Так что же увидел и услышал Клод? Это были напольные часы высотой пять футов. Библейские мотивы присутствовали везде: на плитках посеребренной меди с выгравированными на них Десятью заповедями, молитвой «Отче наш» и распятием; в статуях святых по бокам циферблата; в корпусе, украшенном ангелами и херувимами. Хотя религиозные познания Клода были ограниченны, он узнал некоторые фигурки, вращающиеся вокруг часов: Понтий Пилат, умывающий руки, Христос на пути к распятию и кто-то еще, несущий крест (последний оказался Симоном Киринеянином).

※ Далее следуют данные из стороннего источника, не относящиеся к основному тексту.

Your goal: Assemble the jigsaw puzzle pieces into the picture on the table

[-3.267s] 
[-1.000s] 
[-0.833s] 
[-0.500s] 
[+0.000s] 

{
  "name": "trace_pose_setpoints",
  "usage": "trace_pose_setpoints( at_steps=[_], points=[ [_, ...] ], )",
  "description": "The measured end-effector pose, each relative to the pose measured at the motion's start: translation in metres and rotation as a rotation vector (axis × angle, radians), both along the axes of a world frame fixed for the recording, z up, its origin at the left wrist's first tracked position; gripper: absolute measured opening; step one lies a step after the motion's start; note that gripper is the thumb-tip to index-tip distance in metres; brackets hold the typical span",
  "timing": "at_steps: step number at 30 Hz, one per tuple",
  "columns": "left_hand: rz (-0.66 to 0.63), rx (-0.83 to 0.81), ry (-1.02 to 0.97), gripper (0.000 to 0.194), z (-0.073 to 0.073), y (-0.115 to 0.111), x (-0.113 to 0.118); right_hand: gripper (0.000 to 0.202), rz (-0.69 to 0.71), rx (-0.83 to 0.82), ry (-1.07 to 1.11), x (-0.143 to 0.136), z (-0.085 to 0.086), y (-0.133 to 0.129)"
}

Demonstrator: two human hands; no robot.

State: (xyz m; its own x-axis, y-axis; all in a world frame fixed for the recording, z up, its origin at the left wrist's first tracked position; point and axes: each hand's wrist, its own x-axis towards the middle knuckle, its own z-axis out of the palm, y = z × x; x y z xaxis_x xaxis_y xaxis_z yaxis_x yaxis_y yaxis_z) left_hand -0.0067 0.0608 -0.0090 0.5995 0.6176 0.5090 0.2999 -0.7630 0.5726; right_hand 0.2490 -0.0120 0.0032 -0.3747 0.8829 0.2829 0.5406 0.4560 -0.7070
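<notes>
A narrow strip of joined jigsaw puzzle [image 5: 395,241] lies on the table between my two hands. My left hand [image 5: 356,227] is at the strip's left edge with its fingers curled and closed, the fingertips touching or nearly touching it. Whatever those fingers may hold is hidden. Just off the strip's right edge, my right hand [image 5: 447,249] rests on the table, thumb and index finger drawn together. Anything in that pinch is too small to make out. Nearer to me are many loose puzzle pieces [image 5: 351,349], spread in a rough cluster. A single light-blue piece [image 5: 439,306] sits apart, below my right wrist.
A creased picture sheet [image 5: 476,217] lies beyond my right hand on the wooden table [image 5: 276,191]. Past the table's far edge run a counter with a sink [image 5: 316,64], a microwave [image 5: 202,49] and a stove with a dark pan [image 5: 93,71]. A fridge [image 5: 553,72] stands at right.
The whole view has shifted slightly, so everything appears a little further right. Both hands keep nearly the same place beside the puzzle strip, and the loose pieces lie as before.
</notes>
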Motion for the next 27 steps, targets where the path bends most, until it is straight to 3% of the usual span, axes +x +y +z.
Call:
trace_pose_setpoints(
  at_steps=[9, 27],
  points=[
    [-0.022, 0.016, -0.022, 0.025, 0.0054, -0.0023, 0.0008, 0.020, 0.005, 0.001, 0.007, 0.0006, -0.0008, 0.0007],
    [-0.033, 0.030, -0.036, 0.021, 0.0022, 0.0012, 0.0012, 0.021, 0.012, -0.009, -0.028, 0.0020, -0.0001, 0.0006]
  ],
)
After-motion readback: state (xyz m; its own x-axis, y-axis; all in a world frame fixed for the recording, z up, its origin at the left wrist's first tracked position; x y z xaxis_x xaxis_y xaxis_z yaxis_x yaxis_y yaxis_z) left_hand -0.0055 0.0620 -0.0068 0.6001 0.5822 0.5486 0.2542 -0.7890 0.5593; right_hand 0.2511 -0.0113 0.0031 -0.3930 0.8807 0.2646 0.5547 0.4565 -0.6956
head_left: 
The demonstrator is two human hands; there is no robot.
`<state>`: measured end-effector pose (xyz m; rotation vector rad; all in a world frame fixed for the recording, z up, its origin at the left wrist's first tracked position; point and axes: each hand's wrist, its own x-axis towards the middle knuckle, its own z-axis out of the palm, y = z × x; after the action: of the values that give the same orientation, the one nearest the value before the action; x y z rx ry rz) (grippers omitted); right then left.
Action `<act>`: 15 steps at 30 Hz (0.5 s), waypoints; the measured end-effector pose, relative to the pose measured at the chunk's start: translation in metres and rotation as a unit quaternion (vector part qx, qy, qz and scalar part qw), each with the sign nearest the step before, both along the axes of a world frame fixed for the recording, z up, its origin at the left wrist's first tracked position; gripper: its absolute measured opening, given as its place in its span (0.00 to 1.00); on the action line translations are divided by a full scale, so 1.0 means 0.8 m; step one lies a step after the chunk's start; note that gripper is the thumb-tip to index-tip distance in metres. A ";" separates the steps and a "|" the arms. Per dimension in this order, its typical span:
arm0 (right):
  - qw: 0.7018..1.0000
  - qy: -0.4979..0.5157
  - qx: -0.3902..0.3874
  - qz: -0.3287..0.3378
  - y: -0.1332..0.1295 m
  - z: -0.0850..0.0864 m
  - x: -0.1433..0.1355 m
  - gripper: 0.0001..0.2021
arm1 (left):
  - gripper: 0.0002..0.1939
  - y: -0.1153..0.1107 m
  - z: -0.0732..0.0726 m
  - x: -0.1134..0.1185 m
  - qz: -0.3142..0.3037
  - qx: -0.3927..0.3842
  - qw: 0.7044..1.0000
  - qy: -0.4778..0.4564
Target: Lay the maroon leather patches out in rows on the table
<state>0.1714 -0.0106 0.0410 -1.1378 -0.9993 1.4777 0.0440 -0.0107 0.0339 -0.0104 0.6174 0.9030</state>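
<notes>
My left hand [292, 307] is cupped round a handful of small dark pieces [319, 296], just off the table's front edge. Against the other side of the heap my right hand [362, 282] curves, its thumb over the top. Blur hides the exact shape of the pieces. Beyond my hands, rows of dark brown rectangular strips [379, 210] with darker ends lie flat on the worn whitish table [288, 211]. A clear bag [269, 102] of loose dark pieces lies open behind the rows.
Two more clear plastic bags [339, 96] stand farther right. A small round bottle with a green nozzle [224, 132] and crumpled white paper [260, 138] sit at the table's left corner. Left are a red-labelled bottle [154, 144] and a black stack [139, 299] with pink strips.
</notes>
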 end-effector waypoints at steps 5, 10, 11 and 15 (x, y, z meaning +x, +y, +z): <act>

Эти три фигуры делали оборот каждую минуту.
Клод мог сказать, что часы приводились в действие пружиной и что механизм требовал простых, но очень точно выпиленных шестерен. Но все остальное было для юноши загадкой. После нажатия на рычаг часы могли проиграть пять мелодий! Пять. Клод постарался заговорить с продавцом, но был встречен ледяным и подозрительным молчанием. Все, что оставалось, – это сесть на корточки перед витриной и приняться за рисование.
Если на свете и существовало что-то, способное заставить Клода забыть о времени, так это была красота часов в движении. Часы пробили один раз, Клод рисовал. Они пробили во второй раз, а он все рисовал. Только когда пробили более мощные куранты на башне, Клод понял, что уже семь и он должен поторопиться, если хочет встретиться со своим единственным другом.